__Problem requirements__
The whole listing should be given back without any alteration.

■ ■ ■ ■ ■

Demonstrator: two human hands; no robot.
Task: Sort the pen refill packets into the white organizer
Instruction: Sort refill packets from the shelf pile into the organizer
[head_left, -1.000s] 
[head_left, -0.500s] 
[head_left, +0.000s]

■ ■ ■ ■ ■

__Response to this exercise__
Demonstrator: two human hands; no robot.
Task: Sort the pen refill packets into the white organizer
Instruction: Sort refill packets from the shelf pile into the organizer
[head_left, -1.000s] 
[head_left, -0.500s] 
[head_left, +0.000s]

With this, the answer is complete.